陰徳というは、人に見えないところで善行を施すことを言いますが、自分を低めて、他人の光を立てることもそれに入る。そういう目立たないよいことを積み重ねるということを、女性はこれまでずっとやってきた。陰徳あれば陽報ありという言葉があるように、良いことをすれば必ずそれに見合うものが授かる。馬鹿な男が気付かないうちに、良い女性の心はとても高いところに登っている。それはもう、猿が長い棒を振り回したとて、とても届かないところにいってしまうのです。
良いことをしっかり勤めていくと、いずれ、嫌なことになろうとしてもできないようなものになってしまうのですよ。今まで真の愛を注いで助けてきた人たちが、その人を助けずにいられなくなるからです。それが愛の法則というものです。たとえ、陰徳にはっきりとした陽報がついてこなくとも、その人はその分とても美しくなる。その美しさを見ると、人は打たれて、痛いことができなくなってくるのです。
阿呆はこれがわからないから、きれいな女性が欲しいというだけで、あらゆる馬鹿なことをしてしまい、結局何もならなくて、悔しがって集団で棒を振り回すことくらいしかできないのだ。

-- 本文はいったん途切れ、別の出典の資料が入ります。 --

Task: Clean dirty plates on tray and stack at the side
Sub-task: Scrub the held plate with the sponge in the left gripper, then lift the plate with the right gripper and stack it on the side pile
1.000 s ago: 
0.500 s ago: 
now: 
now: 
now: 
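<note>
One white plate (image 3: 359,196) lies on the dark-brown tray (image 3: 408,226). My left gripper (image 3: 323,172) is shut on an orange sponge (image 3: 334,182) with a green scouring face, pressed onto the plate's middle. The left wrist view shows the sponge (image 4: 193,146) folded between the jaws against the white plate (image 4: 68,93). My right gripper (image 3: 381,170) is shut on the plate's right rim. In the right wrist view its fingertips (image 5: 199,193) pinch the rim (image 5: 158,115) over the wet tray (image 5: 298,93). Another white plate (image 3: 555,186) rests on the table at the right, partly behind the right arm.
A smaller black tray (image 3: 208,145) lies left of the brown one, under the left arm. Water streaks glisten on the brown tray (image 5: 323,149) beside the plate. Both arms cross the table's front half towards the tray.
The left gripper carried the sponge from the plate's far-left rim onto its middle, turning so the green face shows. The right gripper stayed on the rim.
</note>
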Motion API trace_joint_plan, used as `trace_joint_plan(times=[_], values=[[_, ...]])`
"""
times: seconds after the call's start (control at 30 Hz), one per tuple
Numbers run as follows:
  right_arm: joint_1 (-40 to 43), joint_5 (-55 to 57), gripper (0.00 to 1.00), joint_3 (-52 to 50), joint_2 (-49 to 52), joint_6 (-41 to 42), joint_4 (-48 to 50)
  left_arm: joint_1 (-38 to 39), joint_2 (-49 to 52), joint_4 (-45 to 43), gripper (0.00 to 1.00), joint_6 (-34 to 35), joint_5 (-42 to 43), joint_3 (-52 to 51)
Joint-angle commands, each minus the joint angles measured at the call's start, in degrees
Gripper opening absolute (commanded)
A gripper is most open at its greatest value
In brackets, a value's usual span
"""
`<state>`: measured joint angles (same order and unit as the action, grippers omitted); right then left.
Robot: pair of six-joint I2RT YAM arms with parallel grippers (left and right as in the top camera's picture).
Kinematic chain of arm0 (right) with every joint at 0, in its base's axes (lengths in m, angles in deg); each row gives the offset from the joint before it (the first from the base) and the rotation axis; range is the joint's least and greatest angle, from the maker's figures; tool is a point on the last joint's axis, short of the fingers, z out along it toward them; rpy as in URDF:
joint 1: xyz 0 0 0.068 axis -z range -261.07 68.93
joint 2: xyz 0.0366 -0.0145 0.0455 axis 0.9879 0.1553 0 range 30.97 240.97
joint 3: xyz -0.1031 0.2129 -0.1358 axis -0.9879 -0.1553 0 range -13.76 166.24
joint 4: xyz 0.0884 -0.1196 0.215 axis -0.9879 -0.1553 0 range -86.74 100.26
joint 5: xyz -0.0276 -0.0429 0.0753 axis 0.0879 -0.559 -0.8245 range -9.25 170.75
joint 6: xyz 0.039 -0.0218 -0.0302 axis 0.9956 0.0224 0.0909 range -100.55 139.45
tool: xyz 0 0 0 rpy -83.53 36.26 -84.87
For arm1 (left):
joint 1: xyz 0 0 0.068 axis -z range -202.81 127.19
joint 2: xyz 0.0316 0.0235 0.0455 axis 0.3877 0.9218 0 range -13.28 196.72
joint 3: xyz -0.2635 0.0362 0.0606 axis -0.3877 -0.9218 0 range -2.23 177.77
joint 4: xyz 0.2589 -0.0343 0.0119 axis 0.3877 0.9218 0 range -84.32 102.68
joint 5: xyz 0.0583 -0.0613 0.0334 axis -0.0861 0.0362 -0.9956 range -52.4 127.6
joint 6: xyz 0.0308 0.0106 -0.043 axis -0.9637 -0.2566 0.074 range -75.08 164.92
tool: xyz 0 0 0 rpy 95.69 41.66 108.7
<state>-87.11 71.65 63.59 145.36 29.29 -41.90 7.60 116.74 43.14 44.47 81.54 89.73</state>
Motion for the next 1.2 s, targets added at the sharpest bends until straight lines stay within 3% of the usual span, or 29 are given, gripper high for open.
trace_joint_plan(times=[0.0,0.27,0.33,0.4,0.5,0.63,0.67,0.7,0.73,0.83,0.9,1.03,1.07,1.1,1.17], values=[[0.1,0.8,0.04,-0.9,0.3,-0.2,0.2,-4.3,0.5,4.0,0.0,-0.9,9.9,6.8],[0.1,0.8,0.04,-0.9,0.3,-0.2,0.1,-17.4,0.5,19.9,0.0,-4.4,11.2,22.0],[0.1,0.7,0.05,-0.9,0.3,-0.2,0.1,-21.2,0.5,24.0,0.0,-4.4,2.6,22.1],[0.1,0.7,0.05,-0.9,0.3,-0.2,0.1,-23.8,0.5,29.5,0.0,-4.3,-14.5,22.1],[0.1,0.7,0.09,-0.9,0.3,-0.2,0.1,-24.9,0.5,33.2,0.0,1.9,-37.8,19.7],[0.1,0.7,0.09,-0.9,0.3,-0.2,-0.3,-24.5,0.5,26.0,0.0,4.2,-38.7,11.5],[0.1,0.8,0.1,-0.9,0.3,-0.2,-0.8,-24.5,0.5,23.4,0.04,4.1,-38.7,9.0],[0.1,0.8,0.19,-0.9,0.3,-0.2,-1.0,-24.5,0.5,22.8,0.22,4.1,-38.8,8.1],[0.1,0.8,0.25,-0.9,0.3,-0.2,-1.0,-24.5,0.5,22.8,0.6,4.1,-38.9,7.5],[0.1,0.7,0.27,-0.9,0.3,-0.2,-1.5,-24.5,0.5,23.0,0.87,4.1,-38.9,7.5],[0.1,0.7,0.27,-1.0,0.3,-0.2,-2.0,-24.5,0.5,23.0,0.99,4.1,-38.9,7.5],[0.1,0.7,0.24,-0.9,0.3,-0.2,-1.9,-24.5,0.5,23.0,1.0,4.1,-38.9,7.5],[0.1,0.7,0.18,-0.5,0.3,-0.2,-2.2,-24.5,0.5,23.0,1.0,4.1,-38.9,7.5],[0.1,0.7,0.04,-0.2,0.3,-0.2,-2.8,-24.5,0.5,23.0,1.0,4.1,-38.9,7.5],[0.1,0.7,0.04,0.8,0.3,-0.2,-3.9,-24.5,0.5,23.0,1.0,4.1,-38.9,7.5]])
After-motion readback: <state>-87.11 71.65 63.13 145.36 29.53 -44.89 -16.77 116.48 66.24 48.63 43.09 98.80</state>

こういう内容の歌は、今までにも何度か詠ってきたが、表現の仕方でいろんな歌が詠めるのが面白い。槻の太根や螻蟻の穴の歌などと読み比べてみてください。視点や切り口の工夫次第で、いくらでもおもしろいものができます。
で、わたしも詠んでみたくなりました。
月去りて 後の闇夜に 濡る猿の 荒び果てにし 尻ぞ悲しき 夢詩香
「荒ぶ」は「あらぶ」ではなく、「すさぶ」です。意味はわかりますね。
いかがですか。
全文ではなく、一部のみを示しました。